Problem details
Copy each line in the data below that contains the word "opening".

Source records
+ + +
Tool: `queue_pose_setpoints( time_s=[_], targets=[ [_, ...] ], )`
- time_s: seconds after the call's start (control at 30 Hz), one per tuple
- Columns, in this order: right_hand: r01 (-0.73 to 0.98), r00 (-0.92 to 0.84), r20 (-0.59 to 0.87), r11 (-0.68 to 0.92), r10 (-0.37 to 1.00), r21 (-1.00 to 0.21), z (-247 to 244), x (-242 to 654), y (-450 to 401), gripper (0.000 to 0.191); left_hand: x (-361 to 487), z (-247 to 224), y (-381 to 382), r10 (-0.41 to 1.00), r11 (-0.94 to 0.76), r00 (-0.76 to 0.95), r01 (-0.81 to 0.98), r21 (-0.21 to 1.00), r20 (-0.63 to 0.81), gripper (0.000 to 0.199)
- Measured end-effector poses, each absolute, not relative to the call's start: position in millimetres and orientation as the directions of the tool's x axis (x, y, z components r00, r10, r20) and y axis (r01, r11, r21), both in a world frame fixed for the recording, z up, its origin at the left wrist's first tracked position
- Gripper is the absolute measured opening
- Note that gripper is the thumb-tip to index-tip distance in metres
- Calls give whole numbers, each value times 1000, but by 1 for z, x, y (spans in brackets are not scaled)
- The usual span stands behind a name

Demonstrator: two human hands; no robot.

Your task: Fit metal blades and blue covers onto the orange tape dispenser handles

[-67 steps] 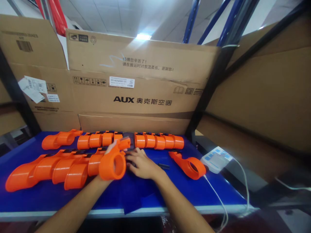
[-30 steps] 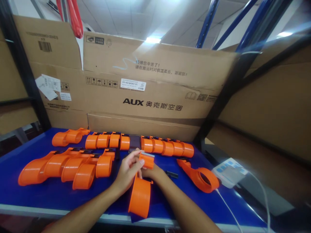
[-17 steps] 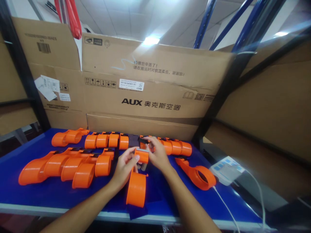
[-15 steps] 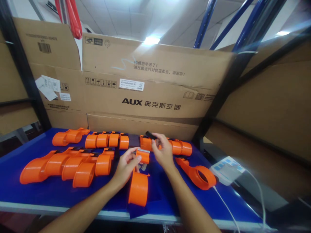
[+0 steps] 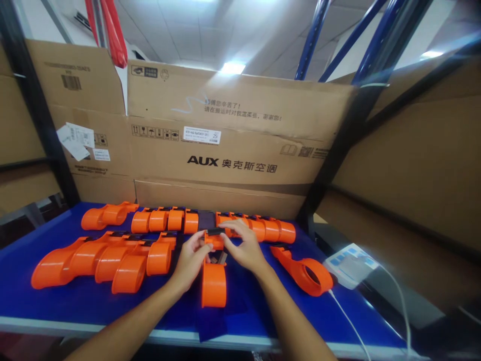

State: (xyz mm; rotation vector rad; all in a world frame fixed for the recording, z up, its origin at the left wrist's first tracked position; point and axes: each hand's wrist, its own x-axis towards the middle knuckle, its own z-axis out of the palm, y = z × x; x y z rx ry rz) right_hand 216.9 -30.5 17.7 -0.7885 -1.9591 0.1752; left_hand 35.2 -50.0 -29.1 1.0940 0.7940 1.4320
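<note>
My left hand (image 5: 191, 258) is closed around the narrow upper end of an orange plastic tape dispenser (image 5: 214, 286), whose wide ring part points down toward me. A short black strip (image 5: 215, 231) lies across the top of that upper end. The fingers of my right hand (image 5: 245, 244) pinch the strip at its right end. Between my hands, just below the held end, there are small greyish pieces (image 5: 218, 258), too blurred to make out. Whether the strip is seated on the dispenser or only touching it, I cannot tell.
Similar orange dispensers stand in a left group (image 5: 88, 258), a back row (image 5: 272, 230) and singly at right (image 5: 310, 276). A white device (image 5: 351, 265) with a cable is at right. Cardboard (image 5: 233, 195) walls the back of the blue table (image 5: 150, 313).
My right hand has moved down and left, bringing the black strip from the air onto the dispenser's top end. My left hand has kept its hold, shifting slightly left.
</note>
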Motion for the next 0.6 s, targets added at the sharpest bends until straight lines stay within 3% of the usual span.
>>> queue_pose_setpoints(
  time_s=[0.43, 0.6],
  targets=[
    [434, -357, 714, 783, 603, -445, 16, 212, -35, 21, 32, -26, -50, 974, -206, 16, -337, 919, 224, 44],
    [435, -377, 651, 746, 659, -504, 14, 210, -35, 24, 31, -28, -47, 975, -207, 7, -323, 924, 221, 46]
  ],
)
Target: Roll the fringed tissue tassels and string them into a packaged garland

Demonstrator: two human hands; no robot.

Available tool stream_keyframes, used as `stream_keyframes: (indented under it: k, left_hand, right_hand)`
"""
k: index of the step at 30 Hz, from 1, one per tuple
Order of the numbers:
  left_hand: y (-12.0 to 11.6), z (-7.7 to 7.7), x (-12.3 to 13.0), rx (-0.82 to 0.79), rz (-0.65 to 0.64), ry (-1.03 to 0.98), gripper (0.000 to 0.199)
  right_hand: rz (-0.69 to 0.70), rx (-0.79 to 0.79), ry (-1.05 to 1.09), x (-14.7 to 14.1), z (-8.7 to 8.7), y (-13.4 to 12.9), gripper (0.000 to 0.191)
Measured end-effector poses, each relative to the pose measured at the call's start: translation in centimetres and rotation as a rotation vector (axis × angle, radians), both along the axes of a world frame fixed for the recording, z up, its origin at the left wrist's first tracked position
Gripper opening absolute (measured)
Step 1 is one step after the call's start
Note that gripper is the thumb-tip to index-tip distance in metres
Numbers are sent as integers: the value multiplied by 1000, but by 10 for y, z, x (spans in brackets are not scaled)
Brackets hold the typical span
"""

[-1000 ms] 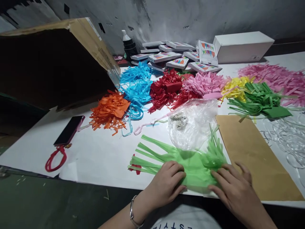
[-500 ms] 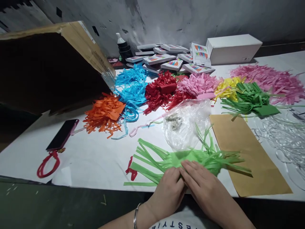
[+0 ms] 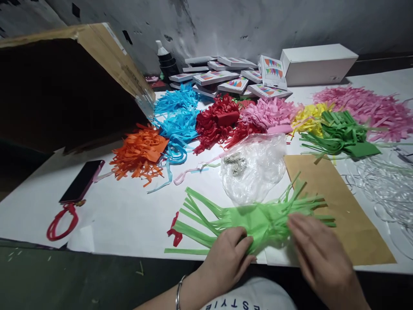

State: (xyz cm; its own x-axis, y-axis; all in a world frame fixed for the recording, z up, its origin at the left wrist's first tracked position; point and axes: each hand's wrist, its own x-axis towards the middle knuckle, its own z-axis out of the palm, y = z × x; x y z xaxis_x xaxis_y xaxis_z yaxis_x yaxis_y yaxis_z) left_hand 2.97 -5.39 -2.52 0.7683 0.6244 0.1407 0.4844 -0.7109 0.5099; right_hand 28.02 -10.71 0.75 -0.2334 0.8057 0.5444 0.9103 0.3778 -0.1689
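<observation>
A light green tissue paper tassel sheet (image 3: 254, 218), cut into strips at both ends, lies spread on the white-covered table in front of me. My left hand (image 3: 230, 252) is closed on its near edge around the middle, fingers curled and thumb beside them. Over the right-hand strips is my right hand (image 3: 319, 254), slightly blurred, its fingers stretched out and touching or just above the paper; I cannot tell which. Red paper scraps (image 3: 175, 231) lie by the left strips. A crumpled clear plastic bag (image 3: 258, 172) sits right behind the green paper.
Behind are fringed paper piles: orange (image 3: 140, 150), blue (image 3: 177, 125), red (image 3: 217, 122), pink (image 3: 269, 114), yellow (image 3: 309, 120) and dark green (image 3: 345, 133). A brown card (image 3: 351, 224) and clear cord (image 3: 387, 189) lie right; a phone (image 3: 82, 181) and large cardboard box (image 3: 109, 60) left.
My right hand has left the middle beside my left hand and moved right over the strips. The middle of the green paper now lies flatter and more spread out.
</observation>
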Motion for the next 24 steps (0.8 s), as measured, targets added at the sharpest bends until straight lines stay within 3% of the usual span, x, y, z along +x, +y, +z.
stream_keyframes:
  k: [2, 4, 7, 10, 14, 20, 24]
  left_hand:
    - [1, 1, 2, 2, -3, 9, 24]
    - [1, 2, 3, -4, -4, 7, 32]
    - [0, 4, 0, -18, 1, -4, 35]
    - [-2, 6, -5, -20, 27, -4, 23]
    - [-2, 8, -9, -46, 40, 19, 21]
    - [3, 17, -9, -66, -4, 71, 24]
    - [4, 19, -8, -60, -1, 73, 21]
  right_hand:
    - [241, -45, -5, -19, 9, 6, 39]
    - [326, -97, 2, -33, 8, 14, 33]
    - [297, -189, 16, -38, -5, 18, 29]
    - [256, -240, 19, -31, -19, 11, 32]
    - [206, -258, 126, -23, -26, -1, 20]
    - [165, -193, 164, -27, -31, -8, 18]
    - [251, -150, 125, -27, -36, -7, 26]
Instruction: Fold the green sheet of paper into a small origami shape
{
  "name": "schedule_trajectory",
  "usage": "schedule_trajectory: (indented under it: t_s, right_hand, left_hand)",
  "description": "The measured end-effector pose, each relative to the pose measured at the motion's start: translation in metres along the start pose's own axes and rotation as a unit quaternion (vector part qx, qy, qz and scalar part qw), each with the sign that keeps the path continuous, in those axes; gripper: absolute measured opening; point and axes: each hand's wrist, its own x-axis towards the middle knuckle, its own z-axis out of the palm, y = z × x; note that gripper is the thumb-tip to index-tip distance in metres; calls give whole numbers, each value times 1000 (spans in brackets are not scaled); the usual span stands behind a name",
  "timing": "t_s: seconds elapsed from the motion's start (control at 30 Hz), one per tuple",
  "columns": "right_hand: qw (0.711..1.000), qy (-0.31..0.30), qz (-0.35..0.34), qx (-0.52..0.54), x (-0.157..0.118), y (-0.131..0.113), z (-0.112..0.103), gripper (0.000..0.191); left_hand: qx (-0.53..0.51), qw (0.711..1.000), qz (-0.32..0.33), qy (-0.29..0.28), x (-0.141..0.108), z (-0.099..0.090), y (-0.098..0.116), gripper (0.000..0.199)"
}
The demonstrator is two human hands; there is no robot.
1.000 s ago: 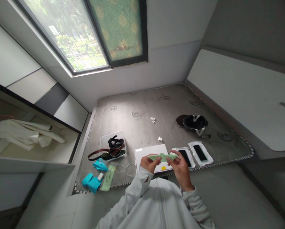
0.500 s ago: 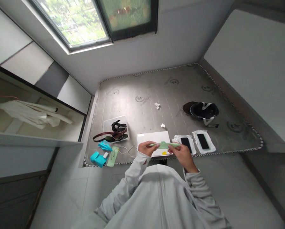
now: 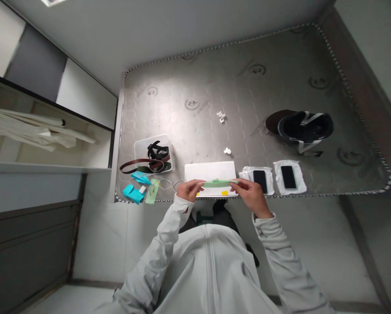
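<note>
While the left hand [image 3: 189, 190] is pinching one end of a light green strip [image 3: 219, 183] between thumb and fingers, the right hand [image 3: 250, 195] is pinching the other, and the strip is stretching level between them. Directly beneath the strip, a white box [image 3: 210, 168] with yellow tabs is lying on a grey quilted mattress [image 3: 195, 135]. Beyond the box, two crumpled white bits are resting. To the right of the grip, two dark-screened phones are lying on white wrappings, with a dark cap [image 3: 301, 128] sitting farther out. To the left, a white cord, blue wrappers [image 3: 134, 193] and a clear bin [image 3: 144, 146] holding coiled belts are sitting near the edge.
</note>
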Motion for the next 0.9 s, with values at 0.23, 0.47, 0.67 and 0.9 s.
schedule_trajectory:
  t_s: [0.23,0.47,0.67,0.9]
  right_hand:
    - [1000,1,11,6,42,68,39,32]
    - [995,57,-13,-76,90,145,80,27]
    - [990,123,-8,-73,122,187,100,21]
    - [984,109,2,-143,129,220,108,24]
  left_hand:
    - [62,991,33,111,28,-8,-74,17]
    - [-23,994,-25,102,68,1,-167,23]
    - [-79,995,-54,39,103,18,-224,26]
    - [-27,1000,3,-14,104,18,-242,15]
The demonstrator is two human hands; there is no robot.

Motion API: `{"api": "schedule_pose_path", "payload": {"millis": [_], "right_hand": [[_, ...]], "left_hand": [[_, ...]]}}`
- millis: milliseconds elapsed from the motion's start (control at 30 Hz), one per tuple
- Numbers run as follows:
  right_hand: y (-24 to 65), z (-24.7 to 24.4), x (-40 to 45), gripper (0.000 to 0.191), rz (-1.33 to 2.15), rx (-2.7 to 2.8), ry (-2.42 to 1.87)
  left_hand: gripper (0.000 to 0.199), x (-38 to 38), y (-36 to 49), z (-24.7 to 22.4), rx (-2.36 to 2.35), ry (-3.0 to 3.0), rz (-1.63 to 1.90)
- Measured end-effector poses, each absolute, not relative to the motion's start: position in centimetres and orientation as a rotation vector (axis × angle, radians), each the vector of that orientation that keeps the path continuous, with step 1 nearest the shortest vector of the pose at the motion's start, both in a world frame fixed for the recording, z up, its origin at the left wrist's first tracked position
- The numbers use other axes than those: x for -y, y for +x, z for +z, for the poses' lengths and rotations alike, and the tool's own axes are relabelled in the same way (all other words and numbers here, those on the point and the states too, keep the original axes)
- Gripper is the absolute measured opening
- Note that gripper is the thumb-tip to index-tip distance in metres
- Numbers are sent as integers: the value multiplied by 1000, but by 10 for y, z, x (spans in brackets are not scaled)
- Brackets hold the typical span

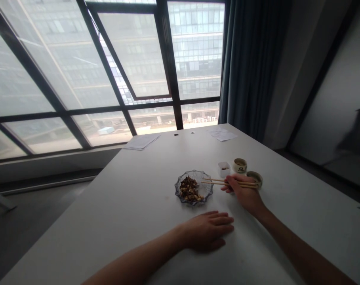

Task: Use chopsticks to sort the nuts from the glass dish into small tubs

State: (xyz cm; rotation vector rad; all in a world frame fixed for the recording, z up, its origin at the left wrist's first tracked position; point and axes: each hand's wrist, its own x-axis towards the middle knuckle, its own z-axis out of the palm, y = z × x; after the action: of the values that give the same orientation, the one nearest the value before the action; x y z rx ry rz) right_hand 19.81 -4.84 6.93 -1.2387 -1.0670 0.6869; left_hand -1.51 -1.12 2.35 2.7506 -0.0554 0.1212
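Observation:
My right hand [242,190] grips a pair of wooden chopsticks [214,181], their tips over the right part of a clear glass bowl [210,190]. Inside that scalloped bowl, dark brown and pale pieces like nuts [190,189] are heaped toward the left. My left hand [211,231] lies palm down on the table in front of the bowl, fingers stretched out. Just beyond my right hand stand a small white square cup [224,169], a round cup with a dark character [240,166], and another round cup [256,178] partly hidden by the hand and chopsticks.
The white table [132,190] reaches to the windows [135,55]. Papers [141,141] lie at its far left edge, and a crumpled sheet [223,134] at the far right. A dark round spot [176,134] sits between them. A dark blue curtain [251,71] hangs behind.

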Motion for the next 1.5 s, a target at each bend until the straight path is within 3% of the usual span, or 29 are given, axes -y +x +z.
{"api": "schedule_pose_path", "payload": {"millis": [200, 667, 933, 1267, 1500], "right_hand": [[166, 49, 29, 59, 724, 1085, -1235], [157, 31, 31, 52, 680, 1153, -1259], [179, 52, 55, 48, 580, 1088, -1224], [244, 121, 95, 39, 166, 828, -1209], [272, 117, 103, 35, 221, 781, -1277]], "left_hand": [[51, 13, -42, 29, 95, 2750, 121], [54, 14, -75, 33, 13, 2645, 101], [52, 17, -75, 36, -10, 2661, 104], [54, 17, -75, 35, -30, 2651, 101], [55, 16, -74, 32, -30, 2642, 117]]}}
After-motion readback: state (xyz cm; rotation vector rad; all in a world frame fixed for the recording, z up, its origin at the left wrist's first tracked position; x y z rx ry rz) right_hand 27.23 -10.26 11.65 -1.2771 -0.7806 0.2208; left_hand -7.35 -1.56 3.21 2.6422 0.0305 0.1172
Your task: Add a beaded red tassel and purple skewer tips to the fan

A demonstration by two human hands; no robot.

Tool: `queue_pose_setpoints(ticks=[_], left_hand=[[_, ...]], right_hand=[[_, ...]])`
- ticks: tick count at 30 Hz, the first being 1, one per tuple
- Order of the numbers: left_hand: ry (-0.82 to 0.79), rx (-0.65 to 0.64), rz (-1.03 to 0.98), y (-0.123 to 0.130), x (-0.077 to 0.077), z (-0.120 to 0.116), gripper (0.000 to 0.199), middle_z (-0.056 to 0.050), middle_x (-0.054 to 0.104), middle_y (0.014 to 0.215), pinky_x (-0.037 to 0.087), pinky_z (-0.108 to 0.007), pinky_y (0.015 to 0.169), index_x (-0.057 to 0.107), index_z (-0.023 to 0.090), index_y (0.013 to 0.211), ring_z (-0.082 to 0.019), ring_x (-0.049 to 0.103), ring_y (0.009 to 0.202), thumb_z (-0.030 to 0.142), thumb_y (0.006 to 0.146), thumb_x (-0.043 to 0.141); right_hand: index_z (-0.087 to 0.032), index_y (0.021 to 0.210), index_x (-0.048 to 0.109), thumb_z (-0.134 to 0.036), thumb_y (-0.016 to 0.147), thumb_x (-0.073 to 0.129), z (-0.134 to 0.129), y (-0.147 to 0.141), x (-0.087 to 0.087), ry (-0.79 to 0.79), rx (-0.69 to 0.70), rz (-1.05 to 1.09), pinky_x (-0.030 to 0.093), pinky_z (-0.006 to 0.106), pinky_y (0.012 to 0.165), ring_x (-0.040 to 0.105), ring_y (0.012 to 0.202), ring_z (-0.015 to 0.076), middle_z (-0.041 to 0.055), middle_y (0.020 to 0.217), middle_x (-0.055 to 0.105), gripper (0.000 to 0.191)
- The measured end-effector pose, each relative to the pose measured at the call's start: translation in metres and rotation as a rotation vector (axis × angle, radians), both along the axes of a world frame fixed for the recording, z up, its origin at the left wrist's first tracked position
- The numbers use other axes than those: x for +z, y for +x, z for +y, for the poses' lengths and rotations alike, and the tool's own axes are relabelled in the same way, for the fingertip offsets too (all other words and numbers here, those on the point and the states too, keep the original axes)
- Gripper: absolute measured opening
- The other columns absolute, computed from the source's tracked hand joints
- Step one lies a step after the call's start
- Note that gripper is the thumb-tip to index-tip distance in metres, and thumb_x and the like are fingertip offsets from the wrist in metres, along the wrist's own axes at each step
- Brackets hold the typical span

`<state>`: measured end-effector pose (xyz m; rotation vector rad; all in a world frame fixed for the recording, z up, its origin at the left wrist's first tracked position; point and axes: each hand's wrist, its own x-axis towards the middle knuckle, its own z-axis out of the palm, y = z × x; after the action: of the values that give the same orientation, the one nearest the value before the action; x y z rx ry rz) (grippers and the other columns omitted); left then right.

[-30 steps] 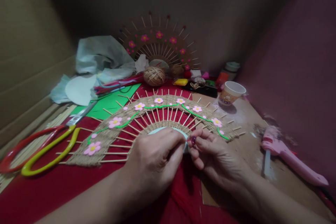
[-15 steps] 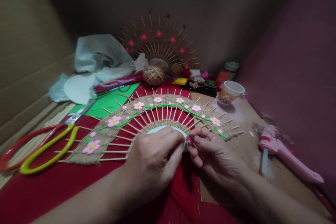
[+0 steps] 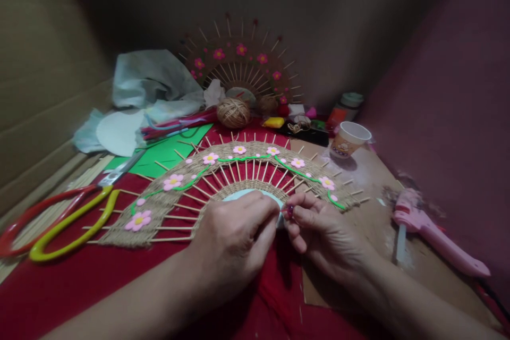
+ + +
Finished exercise
- Gripper is the absolute measured opening
Gripper opening absolute (measured)
  "description": "The measured end-effector pose, each relative to the pose measured at the motion's start: translation in metres along the start pose's own axes and rotation as a unit quaternion (vector part qx, qy, qz and scalar part qw), each with the sign that keeps the path continuous, in those axes; gripper: absolute measured opening; point and axes: each hand's wrist, its own x-axis towards the middle knuckle, its own z-axis out of the palm, y = z × x; note that gripper is the thumb-tip to index-tip distance in metres; calls give whole numbers, each value times 1000 (spans in brackets are not scaled); the usual span stands behind a name",
- Gripper is the absolute measured opening
- Gripper: absolute measured opening

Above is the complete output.